Are there any drugs that can prevent cancer formation in these individuals?

 

Currently there are no prophylactic measures taken to reduce the risk of cancer in patients with LFS. Now, it’s very difficult to drug transcription factors and especially something as complex as TP53. But what we can do is look at pharmacological interventions that address some of the elements of that pre-cancerous niche. If we can reduce the chronic inflammation, reduce the oxidative stress, reform that damaged immune system then we are in a position where fewer cancers may be initiated and therefore we can reduce the risk of cancer in these patients that have a very high risk of cancer.

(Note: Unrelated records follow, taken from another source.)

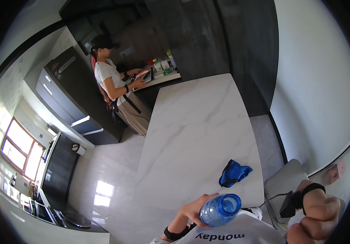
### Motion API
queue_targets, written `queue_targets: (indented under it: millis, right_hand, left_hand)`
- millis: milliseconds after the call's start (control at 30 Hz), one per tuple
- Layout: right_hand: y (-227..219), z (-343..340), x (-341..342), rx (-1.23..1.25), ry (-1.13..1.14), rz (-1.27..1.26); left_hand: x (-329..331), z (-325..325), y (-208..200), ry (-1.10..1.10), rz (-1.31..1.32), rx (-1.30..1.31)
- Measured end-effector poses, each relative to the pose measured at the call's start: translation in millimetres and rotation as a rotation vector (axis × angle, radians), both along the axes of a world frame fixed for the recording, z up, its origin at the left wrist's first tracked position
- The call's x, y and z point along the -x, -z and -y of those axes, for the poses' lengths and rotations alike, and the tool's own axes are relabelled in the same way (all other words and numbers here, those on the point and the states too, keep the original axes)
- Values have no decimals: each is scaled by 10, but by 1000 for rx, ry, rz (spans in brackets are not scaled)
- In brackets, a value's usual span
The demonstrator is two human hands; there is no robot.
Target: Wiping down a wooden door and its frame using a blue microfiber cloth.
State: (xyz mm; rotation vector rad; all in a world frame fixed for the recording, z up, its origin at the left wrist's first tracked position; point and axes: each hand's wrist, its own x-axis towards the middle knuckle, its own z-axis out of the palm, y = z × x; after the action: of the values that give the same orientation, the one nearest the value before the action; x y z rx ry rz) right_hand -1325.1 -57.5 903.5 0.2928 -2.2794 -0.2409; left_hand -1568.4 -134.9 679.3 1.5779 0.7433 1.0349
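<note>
My left hand is wrapped round a clear blue plastic bottle, held before my white shirt at the table's near edge. The bottle's round mouth is uncovered and faces up. My right hand is raised close to the lower right, its fingers curled. A sliver of blue shows by its fingertips at the picture's edge; what it belongs to is cut off. Beyond the bottle, a crumpled blue cloth item with black edging lies on the white marbled table.
A grey chair stands at the table's right, by a black boxy thing with a cable. Another person stands at the far left, holding a tablet-like thing over a side counter with bottles. A dark fridge stands left.
</note>
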Motion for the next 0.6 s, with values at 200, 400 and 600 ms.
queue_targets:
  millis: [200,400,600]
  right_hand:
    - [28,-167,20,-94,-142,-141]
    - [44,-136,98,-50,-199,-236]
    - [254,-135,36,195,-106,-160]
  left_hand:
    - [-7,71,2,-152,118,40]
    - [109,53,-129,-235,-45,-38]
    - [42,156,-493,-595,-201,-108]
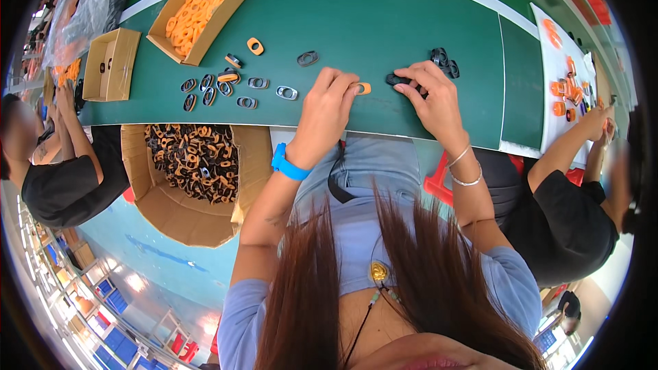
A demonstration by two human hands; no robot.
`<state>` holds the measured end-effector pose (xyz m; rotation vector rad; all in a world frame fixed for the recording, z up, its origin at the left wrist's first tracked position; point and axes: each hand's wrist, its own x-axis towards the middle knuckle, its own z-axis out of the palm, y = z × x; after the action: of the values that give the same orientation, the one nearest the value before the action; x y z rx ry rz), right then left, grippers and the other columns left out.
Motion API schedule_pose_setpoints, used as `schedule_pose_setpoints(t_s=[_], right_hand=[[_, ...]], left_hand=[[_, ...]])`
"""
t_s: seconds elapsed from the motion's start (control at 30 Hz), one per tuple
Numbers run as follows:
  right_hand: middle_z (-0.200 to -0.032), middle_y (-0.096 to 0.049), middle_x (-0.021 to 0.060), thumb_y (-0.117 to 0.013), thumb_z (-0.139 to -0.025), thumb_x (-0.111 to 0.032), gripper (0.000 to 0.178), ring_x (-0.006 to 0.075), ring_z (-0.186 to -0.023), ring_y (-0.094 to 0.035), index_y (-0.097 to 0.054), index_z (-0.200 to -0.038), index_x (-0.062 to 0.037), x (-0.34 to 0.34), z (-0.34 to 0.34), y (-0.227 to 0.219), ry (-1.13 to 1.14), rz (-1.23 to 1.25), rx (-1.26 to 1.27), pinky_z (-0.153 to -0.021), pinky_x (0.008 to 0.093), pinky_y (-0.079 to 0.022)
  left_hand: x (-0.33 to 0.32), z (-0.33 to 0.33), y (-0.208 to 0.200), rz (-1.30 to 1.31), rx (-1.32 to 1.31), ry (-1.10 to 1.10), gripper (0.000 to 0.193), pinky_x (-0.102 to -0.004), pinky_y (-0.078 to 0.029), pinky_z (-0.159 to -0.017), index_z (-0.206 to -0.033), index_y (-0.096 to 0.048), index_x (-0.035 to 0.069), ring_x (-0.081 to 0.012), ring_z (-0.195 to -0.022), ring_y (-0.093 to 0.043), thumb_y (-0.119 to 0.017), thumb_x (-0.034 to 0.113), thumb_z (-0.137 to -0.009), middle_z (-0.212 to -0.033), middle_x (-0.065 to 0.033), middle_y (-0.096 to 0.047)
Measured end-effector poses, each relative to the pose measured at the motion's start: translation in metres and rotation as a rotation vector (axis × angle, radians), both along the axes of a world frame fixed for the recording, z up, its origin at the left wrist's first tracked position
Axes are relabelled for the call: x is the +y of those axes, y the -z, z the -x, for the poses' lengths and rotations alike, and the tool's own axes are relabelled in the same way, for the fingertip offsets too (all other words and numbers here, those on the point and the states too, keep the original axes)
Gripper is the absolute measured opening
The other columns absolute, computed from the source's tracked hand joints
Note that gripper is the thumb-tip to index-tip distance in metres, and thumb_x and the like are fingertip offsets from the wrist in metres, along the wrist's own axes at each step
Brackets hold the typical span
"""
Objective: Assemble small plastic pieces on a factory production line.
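Note:
Between the fingertips of my left hand [321, 115] is a small orange oval ring [365, 88], held just above the green worktop [404, 20]. My right hand [439, 104] pinches a black oval piece [395, 79] at the table's near side. Just beyond that hand lies a small pile of black pieces [442, 59]. To the left, several oval black-and-orange pieces [225, 88] are scattered about. Nearer my left hand lie a grey-black ring [286, 92] and, farther back, a black ring [308, 59]. A loose orange ring [255, 46] rests close to a cardboard box [226, 15] of orange rings.
Below the table's left edge stands a big carton [253, 164] full of black-and-orange pieces. A smaller cardboard box [122, 82] sits at the table's left end. Co-workers [65, 181] [569, 212] flank me. Orange parts [565, 89] lie on a white surface at right.

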<state>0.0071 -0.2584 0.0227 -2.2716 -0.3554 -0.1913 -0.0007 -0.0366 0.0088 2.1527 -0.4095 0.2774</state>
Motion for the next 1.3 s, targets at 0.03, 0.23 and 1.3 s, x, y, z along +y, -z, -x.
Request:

There are a number of possible drugs which are attractive in this respect, chief among them metformin, which is already being looked at in terms of cancer prevention in high risk breast cancer, and also aspirin, which is being investigated in Lynch Syndrome as a way of reducing the risk of cancer in people who are predisposed to it. Currently there are no research programmes in LFS on this but the rationale for undertaking this work certainly exists.